Afterwards, another 2 hours of “receiving” time was scheduled, but we had had enough. Enough rudeness, enough being excluded, enough of living with my father-in-law’s dying and death, which we’ve all been parties to, 24 hours a day, for the last two months, as my husband sorts through a half-century of paper, makes and receives long distance phone calls, and talks his mother through using her TV and VCR over and over again. We said our good-byes as quickly as we could, scampered out to the car, loosened ties, changed shoes, turned up the radio, and blew out of the parking lot like we were teenagers leaving the prom. We grabbed dinner on the way home, talked up a storm in the car, and were glad as heck to be home. We were glad to be back somewhere where we matter to everyone else there. We were glad to have a few minutes untainted by the death of someone we really only knew marginally.

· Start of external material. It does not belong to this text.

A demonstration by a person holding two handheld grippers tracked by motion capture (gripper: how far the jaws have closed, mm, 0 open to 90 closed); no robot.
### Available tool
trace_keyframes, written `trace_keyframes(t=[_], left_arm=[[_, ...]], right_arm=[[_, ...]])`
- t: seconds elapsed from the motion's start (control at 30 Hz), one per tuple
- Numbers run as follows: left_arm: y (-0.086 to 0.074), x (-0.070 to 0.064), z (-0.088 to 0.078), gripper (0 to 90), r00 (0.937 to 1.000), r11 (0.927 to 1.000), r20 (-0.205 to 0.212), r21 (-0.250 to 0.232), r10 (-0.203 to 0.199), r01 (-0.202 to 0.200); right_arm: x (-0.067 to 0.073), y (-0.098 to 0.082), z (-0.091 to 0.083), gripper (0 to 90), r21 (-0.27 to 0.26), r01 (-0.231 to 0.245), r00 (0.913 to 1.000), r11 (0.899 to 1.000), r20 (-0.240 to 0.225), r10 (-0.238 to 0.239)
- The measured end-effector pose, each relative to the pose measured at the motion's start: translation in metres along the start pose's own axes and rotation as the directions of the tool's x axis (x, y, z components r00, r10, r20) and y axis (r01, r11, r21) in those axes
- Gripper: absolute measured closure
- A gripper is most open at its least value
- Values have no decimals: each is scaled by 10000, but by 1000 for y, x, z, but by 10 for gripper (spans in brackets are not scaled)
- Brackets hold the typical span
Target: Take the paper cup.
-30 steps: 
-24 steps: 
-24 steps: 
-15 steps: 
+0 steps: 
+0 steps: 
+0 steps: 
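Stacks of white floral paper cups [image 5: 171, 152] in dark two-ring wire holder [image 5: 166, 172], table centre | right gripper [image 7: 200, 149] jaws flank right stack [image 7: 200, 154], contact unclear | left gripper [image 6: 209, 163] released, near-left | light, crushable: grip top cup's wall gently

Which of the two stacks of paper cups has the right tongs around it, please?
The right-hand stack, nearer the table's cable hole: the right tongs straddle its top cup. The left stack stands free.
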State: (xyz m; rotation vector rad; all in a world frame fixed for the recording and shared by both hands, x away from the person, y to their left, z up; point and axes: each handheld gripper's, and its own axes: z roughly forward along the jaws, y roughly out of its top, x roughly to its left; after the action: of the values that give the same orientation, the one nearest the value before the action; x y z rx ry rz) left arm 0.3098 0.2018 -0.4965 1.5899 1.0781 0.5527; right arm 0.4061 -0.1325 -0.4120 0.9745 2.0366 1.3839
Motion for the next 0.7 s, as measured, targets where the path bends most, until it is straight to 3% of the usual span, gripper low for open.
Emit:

My husband arrived 7 hours later, evil-tempered, mean and nasty, the way he always is after spending time with his birth family. I have tried, in the past, to talk to him about it, but I always wind up being wrong, even if I’m not; insensitive, even if I’m not; in short, his crappy moods are somehow always my fault, especially when they’re not. So, I feigned sleep.
It’s times like this when 25 years seems like 24 11/12ths too long. I know it’ll blow over; we’ll go back to getting along as well as we can during this intensified period of his midlife crisis. Maybe there will be some talking, some changes, some improvements, some insight. I don’t know. When it gets like this, I’ve really got to take it one day, one hour, at a time, and I need to do what I can to keep myself and the kids happy. I’m sure I’ve had my shitty days, too, days when I was just too prickly to get along with, too short-tempered to be around, days when I needed to take myself out to the woodshed and have some words with Me. Far more than I can remember, too, most likely.
Knowing that, though, doesn’t make these very long days any shorter; it just makes it possible to have faith in tomorrow. And I remember the phrase I once heard:
“On good days, I am committed to my spouse; on bad days, I’m committed to my marriage; and on very bad days, I’m committed to my promise.”
… … … … …
Then again, in the words of a former boyfriend, “What do you care; they’re just jerks!” Enough wallowing! Ha! Knitting! Strange dinners! Loud music and bad jokes! Onward, ho!